- Relator(a)
- Ministra Maria Thereza de Assis Moura
- Órgão julgador
- Sexta Turma
- Data do julgamento
- 18/11/2014
- Data de publicação
- 03/12/2014
STJ – Acórdão, Rel. Ministra Maria Thereza de Assis Moura, Sexta Turma, j. 18/11/2014, p. 03/12/2014
HABEAS CORPUS. TRÁFICO ILÍCITO DE ENTORPECENTES. SUBSTITUIÇÃO DA PENA PRIVATIVA DE LIBERDADE POR RESTRITIVAS DE DIREITOS. ALTERAÇÃO DO REGIME INICIAL. TEMAS NÃO ENFRENTADOS PELA CORTE ESTADUAL. COGNIÇÃO. IMPOSSIBILIDADE. SUPRESSÃO DE INSTÂNCIA. AUSÊNCIA DE PRONUNCIAMENTO DO TRIBUNAL A QUO ACERCA DE EVENTUAL CONSTRANGIMENTO ILEGAL A ENSEJAR A EXTRAORDINÁRIA COGNIÇÃO DO WRIT. MATÉRIA DE DIREITO. ANÁLISE PERCUCIENTE DE PROVAS. DESNECESSIDADE. ILEGALIDADE MANIFESTA. OCORRÊNCIA. NÃO CONHECIMENTO. CONCESSÃO, DE OFÍCIO. 1. Os temas ventilados no presente writ, a saber, a possibilidade de substituição da pena privativa de liberdade por restritivas de direitos e de alteração do regime inicial de cumprimento de pena, não foram examinados pela Corte estadual, que não adentrou no mérito do mandamus originário, ao fundamento de inadequação da via eleita. Não tendo sido os tópicos em apreço enfrentados pelo Tribunal de origem, afigura-se inviável a sua cognição por este Sodalício, sob pena de indevida supressão de instância. 2. Os Tribunais Superiores vêm se pronunciando sobre a inadequação de impetrações manejadas em substituição ao recurso próprio, a fim de racionalizar o emprego do habeas corpus, em prestígio ao âmbito de cognição da garantia constitucional, e, em louvor à lógica do sistema recursal.
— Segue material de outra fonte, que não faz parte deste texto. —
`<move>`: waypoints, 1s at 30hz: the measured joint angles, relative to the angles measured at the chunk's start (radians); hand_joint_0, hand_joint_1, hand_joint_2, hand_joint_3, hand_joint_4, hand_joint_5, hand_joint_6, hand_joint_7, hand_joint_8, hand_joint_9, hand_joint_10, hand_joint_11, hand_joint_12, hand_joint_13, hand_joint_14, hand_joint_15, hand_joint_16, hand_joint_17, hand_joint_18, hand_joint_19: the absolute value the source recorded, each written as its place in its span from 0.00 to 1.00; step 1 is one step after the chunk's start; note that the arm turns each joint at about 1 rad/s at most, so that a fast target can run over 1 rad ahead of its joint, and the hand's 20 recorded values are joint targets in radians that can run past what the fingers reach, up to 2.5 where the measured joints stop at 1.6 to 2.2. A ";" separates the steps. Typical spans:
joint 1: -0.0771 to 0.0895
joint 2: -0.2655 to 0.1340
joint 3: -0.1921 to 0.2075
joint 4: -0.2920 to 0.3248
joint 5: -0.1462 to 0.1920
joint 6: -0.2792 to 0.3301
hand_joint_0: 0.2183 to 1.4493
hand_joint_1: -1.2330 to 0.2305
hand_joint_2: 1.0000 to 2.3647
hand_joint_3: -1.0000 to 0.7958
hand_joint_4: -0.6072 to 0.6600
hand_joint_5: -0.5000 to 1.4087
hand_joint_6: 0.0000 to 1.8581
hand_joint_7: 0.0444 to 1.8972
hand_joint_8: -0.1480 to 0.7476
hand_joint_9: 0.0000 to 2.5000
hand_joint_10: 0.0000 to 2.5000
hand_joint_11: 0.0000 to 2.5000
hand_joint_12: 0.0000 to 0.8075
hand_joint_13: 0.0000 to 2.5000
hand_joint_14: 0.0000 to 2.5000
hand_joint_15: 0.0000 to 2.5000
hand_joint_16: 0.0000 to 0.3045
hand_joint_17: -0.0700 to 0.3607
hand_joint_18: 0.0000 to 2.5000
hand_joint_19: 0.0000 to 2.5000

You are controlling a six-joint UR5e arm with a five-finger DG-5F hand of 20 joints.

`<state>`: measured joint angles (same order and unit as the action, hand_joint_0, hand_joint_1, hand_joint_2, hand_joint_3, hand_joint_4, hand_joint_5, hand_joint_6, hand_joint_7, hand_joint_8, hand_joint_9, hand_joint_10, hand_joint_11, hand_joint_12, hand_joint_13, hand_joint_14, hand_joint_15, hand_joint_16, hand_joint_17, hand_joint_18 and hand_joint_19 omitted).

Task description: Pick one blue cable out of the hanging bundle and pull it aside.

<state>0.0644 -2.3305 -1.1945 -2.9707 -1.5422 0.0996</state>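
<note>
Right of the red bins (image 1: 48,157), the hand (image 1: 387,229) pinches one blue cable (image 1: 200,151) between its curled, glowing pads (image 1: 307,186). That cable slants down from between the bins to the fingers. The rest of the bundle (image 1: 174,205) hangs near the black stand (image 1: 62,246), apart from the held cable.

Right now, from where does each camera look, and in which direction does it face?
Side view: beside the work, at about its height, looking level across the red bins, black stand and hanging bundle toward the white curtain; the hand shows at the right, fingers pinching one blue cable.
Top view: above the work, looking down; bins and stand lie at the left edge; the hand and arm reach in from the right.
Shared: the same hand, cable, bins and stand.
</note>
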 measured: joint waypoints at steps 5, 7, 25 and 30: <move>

Excepciona-se, entretanto, as situações em que exsurge manifesta ilegalidade na decisão impugnada. O Tribunal a quo, na espécie, não se pronunciou acerca de eventual constrangimento ilegal a ensejar a extraordinária cognição do remédio heroico, limitando-se, assim, a salientar a impossibilidade de utilização do habeas corpus como sucedâneo recursal. 3. Não há óbice ao manejo do habeas corpus quando a análise da legalidade do ato coator prescindir do exame aprofundado de provas, tal como no caso ora em testilha, em que as teses deduzidas podem ser apreciadas a partir de singela leitura da sentença condenatória. Os temas aventados são matérias de direito que não demandam análise percuciente de provas, razão pela qual deveria a Corte estadual ter examinado o mérito do pleito formulado no prévio habeas corpus. 4. Habeas corpus não conhecido. Ordem concedida, de ofício, a fim de determinar que o Tribunal de Justiça do Estado de São Paulo aprecie o mérito do HC n.º 2130967-17.2014.8.26.0000. (HC n. 302.530/SP, relatora Ministra Maria Thereza de Assis Moura, Sexta Turma, julgado em 18/11/2014, DJe de 3/12/2014.)